*EXERCISE BRIEF*
Output only the lines below from the one containing "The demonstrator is" to the one containing "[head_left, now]", exactly as written, both ends kept.

*DATASET EXCERPT*

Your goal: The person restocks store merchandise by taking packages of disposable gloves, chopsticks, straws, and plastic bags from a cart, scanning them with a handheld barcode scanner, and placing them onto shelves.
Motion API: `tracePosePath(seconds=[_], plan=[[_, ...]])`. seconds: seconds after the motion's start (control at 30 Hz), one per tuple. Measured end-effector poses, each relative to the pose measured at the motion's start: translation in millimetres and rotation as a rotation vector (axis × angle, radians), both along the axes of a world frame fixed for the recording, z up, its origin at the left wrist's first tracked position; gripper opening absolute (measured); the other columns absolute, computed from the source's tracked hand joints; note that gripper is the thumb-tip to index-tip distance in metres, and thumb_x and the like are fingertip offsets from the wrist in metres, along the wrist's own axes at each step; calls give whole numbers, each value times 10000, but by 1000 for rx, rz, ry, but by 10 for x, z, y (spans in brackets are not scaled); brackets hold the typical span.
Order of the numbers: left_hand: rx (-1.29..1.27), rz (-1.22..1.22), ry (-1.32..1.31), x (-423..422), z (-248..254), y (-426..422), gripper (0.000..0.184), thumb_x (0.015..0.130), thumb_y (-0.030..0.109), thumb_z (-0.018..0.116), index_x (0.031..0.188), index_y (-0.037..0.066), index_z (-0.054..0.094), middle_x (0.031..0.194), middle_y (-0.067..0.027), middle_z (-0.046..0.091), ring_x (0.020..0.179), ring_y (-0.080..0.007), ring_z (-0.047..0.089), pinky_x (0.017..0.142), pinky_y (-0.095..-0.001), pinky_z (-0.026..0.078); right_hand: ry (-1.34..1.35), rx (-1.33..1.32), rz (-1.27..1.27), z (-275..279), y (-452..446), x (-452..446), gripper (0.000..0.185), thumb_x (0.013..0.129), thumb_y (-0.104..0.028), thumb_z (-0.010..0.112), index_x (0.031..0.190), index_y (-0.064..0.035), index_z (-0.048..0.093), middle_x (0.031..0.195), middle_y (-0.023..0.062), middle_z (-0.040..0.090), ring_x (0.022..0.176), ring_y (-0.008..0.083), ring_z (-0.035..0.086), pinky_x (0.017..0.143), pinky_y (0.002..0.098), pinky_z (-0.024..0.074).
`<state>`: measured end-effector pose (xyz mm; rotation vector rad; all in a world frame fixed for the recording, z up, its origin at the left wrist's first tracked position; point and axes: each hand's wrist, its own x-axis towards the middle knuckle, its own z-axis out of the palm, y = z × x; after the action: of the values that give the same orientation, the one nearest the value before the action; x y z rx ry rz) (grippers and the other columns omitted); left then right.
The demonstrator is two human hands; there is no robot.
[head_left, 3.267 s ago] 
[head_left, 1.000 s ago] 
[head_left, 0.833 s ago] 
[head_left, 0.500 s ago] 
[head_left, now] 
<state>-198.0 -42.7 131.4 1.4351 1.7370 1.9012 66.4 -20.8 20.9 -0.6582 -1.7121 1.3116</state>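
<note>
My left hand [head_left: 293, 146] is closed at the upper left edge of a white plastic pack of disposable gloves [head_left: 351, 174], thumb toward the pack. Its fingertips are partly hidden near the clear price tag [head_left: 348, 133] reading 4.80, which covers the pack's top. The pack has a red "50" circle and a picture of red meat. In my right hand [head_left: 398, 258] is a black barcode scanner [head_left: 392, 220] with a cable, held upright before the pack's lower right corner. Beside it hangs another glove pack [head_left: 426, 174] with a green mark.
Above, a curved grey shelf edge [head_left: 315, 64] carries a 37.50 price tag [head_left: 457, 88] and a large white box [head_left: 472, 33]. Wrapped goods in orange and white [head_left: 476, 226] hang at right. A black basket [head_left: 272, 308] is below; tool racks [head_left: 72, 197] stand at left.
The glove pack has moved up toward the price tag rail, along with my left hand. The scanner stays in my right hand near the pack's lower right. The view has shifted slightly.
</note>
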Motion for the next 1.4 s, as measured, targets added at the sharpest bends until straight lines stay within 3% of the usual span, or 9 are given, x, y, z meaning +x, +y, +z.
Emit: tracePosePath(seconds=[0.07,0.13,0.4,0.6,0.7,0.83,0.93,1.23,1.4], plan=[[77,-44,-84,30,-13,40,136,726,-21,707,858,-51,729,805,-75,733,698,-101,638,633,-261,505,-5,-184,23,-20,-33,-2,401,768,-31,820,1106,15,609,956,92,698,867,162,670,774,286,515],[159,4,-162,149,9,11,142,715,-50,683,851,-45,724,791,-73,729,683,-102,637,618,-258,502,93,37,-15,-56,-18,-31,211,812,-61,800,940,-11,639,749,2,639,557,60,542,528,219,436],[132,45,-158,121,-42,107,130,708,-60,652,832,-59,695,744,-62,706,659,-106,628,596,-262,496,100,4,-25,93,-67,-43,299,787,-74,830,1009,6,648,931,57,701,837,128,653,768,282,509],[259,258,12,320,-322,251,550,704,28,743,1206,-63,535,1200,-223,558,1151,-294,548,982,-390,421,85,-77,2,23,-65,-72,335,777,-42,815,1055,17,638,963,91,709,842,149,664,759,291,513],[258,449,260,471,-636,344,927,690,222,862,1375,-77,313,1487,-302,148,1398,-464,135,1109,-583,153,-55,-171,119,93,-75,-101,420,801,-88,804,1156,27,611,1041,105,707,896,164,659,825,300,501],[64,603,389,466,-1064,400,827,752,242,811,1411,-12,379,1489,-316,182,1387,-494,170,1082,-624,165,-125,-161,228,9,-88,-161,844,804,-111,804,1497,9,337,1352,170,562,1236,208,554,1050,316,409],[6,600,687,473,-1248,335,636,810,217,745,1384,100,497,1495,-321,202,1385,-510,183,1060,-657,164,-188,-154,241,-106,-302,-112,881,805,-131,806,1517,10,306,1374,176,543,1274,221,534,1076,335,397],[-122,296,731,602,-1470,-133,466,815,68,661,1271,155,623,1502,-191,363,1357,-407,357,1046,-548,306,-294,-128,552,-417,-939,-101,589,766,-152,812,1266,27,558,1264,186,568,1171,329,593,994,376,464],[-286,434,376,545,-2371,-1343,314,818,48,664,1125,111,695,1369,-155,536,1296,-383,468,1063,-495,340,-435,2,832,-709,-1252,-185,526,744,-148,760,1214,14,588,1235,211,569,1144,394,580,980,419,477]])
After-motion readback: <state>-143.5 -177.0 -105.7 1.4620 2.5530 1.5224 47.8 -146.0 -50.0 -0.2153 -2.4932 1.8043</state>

*YOUR SOLUTION*
The demonstrator is two human hands; there is no robot.
[head_left, 3.267 s ago] 
[head_left, 1.000 s ago] 
[head_left, 0.833 s ago] 
[head_left, 0.500 s ago] 
[head_left, now] 

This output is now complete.